The fourth reason is given their inherent limited supply, all these assets are perceived to be a hedge against inflation & higher interest rates. A good place to park all this excess cash, because if the rate of inflation increases, cash, and especially bonds, will not be the best place to store wealth.
So if inflation remains low, and our government continues to “stimulate” the economy, this trend will continue? Or is this nothing more than a speculative bubble, dollars having to go somewhere? But is the price of stocks and/or real estate come down, where do the dollars go next? Bonds? You make joke!
It should be noted that this market distortion, this run-up in the price of stocks and to a lesser degree real estate, has benefited a few, with the majority being left out. It is the prior wealthy that already had a significant amount of their wealth invested in stocks and real estate, and they are now ever wealthier.
I question the fairness of continued government over-spending disguised as “economic stimulus”. Perhaps it is time to revert to a market driven economy with less distortion.

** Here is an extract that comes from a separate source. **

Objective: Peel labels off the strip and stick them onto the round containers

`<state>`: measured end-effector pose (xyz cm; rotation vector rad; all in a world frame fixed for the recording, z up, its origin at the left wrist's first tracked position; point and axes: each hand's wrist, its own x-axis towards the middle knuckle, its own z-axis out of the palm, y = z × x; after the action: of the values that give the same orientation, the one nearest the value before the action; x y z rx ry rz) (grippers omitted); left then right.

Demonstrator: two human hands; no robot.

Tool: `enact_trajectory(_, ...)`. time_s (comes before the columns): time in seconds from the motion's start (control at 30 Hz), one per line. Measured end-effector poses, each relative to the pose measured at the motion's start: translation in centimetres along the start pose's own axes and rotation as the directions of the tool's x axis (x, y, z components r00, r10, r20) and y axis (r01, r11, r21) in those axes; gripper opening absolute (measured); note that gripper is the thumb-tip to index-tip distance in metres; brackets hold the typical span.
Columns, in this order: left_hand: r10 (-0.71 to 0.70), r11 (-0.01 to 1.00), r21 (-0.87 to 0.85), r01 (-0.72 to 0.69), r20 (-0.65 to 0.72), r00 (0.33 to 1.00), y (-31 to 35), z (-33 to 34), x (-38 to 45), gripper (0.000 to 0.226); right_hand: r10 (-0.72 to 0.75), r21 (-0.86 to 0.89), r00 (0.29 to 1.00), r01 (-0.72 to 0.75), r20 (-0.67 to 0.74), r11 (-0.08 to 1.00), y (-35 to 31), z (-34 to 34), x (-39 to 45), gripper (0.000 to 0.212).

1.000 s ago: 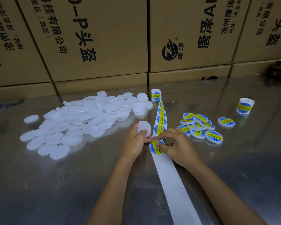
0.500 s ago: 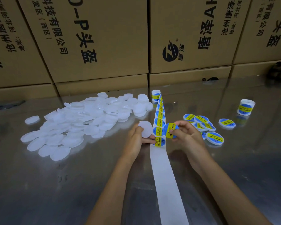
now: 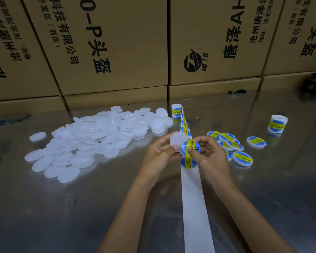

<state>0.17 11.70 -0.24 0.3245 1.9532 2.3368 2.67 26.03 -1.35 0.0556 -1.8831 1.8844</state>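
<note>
My left hand (image 3: 159,152) holds a plain white round container (image 3: 177,141) just above the table. My right hand (image 3: 210,154) pinches a round blue and yellow label (image 3: 191,147), which overlaps the container's lower right edge. Under both hands runs the white backing strip (image 3: 193,198), bare toward me; one label (image 3: 188,162) still sits on it below my fingers. The strip leads back to a small label roll (image 3: 176,110).
A heap of unlabelled white containers (image 3: 91,139) lies to the left. Several labelled containers (image 3: 230,145) lie to the right, one (image 3: 256,141) apart. A second label roll (image 3: 277,123) stands at the far right. Cardboard boxes (image 3: 117,52) wall off the back of the shiny table.
My right hand peeled a label off the strip, lifted it, and has now brought it left onto the edge of the container. My left hand raised the container slightly.
</note>
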Motion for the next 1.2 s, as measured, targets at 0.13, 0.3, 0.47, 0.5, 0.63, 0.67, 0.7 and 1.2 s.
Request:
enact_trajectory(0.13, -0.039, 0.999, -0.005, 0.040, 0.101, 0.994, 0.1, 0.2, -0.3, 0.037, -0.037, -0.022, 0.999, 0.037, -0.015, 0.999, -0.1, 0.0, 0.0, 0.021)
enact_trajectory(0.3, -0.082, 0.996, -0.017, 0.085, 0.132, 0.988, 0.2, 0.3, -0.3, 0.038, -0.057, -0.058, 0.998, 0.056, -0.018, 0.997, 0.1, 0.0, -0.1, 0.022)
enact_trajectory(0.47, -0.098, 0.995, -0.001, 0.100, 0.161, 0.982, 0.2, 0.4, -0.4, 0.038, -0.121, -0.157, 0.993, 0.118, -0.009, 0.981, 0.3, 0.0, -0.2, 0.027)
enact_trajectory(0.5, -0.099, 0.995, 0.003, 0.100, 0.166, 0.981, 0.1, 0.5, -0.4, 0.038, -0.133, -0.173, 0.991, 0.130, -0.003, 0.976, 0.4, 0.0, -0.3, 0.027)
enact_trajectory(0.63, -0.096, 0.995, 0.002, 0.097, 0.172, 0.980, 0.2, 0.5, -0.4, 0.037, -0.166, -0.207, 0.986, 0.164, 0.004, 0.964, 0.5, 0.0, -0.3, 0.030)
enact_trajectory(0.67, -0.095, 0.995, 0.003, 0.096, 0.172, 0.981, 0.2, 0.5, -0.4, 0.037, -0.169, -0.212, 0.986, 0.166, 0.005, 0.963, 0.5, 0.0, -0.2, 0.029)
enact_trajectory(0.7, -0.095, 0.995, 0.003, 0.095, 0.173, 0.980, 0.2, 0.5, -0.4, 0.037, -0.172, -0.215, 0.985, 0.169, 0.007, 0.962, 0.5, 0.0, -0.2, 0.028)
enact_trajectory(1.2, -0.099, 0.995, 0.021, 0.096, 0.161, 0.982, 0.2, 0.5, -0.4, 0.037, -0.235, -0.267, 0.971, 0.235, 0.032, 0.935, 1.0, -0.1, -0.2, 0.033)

If the CPI remains low, many argue that such stimulus can continue, pain-free.
Why has this historical, year-long run-up in home prices and stocks not reflected in the CPI? Good question and has everything to do with how the CPI is computed. The quick answer being that the CPI does not include the price of homes and stocks in its calculations, being focused instead on the day-to-day purchases of the average consumer. The calculation kind of sort of accounts for rent, but in a contorted sort of way that very, very few understand. That tends to introduce a time lag in the number.
So, if the price of clothing and eggs remains stable, all is good! Inflation will be officially “low”, the government will borrow more, and the stock market will apparently reach the moon.
Until the price of energy increases….
Keep an eye on the 10-year Treasury rate, it remains the inflation bell weather.
I will go out on a limb an make the call that the CPI is inaccurate or delayed, that inflation is already upon us, and will become very apparent once aggregate demand and the velocity of money recover to normal levels.
And that once again, a prior market distortion will lead to an even greater market distortion.